Le bien qu'on trouve à le connaître
Et ce qu'on souffre en le perdant.»



Notes
(1) Jean Lorrain, Monsieur de Phocas (La Table Ronde, coll. La petite Vermillon, introduction, assez inutile, de Thibaut d'Anthonay, 1992), p. 27.
(2) La même image est employée plus loin (p. 56), où Jean Lorrain évoque «l'innommable de l'âme humaine remonté à fleur de peau». La thématique des masques sera importante dans ce roman, puisque «c'est aussi l'égoïsme et c'est aussi l'avarice, qui font de l'humanité un bestiaire où chaque bas instinct s'imprime en traits d'animal...», soit autant de «masques ignobles» (p. 57). Monsieur de Phocas avoue même deviner, parfois, les cadavres qui se cachent sous ces masques, et ce sont même «souvent plus que des masques puisque ce sont des spectres» (p. 53) qu'il voit !

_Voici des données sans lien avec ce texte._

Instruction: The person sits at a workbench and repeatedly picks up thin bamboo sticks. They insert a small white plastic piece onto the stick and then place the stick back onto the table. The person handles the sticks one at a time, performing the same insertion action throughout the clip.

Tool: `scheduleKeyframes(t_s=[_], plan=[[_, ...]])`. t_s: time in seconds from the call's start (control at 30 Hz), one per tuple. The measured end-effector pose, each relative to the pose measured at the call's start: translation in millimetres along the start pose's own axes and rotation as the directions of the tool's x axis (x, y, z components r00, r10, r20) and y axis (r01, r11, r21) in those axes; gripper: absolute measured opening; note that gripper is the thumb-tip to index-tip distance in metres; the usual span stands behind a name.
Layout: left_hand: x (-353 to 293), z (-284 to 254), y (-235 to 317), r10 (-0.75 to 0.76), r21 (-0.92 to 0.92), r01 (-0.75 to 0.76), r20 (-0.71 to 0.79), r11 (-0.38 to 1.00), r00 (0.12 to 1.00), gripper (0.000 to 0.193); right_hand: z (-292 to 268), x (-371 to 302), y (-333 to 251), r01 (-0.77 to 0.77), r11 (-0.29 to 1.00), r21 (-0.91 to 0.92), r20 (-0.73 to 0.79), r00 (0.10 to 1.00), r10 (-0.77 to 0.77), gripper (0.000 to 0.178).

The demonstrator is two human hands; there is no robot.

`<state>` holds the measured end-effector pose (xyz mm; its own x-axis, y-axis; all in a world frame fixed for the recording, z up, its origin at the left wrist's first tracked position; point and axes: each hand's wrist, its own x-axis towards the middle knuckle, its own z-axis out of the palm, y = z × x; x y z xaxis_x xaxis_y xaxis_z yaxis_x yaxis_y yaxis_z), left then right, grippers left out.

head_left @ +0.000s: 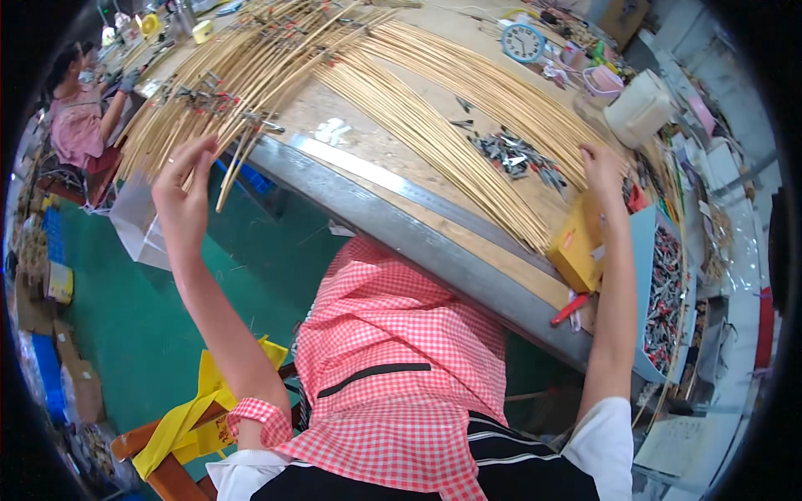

(3) Les Nourritures terrestres de Gide sont d'ailleurs explicitement mentionnées à la page 194, et tel passage peut sonner comme une invitation à un irrésistible carpe diem : «L'importance est dans le regard et non dans la chose regardée. Qu'importe d'où vienne l'extase, si l'extase nous vient ? Toutes les émotions sont comme autant de portes ouvertes vers un prestigieux avenir : le devenir, voilà la religion» (p. 206). Le Maurice Barrès du Culte du Moi, singulièrement d'Un Homme libre, lui, semble avoir inspiré ces lignes : «laisser entrer l'univers en soi et prendre ainsi lentement et voluptueusement possession du monde, voilà le bréviaire du voyageur. Être une cire savante et consciente aux impressions de la nature et de l'art, trouver dans la nuance d'un ciel, la ligne d'une montagne, les yeux attirants d'un portrait, le profil d'un buste de musée ou la silhouette d'un temple, le coït intellectuel et sensuel pourtant d'où naît l'idée rafraîchissante et féconde...» (p. 140). Cette malléabilité infinie de l'âme et de l'esprit se double d'une volonté de se débarrasser de ceux que Barrès, on le sait, appelle les Barbares : «Vivre sa vie, voilà le but final; mais quelle connaissance de soi-même il faut acquérir avant d'en arriver là ! Personne ne nous éclaire, les amis nous trompent sur nos propres instincts, et l'expérience seule nous les fait découvrir. Nous avons contre nous notre éducation et notre milieu, que dis-je ? notre famille» (p. 142). D'autres références parcourent le texte de Jean Lorrain, comme Huysmans bien sûr (cf. p. 172). Les peintures de Gustave Moreau sont évoquées dans le chapitre intitulé Le piège.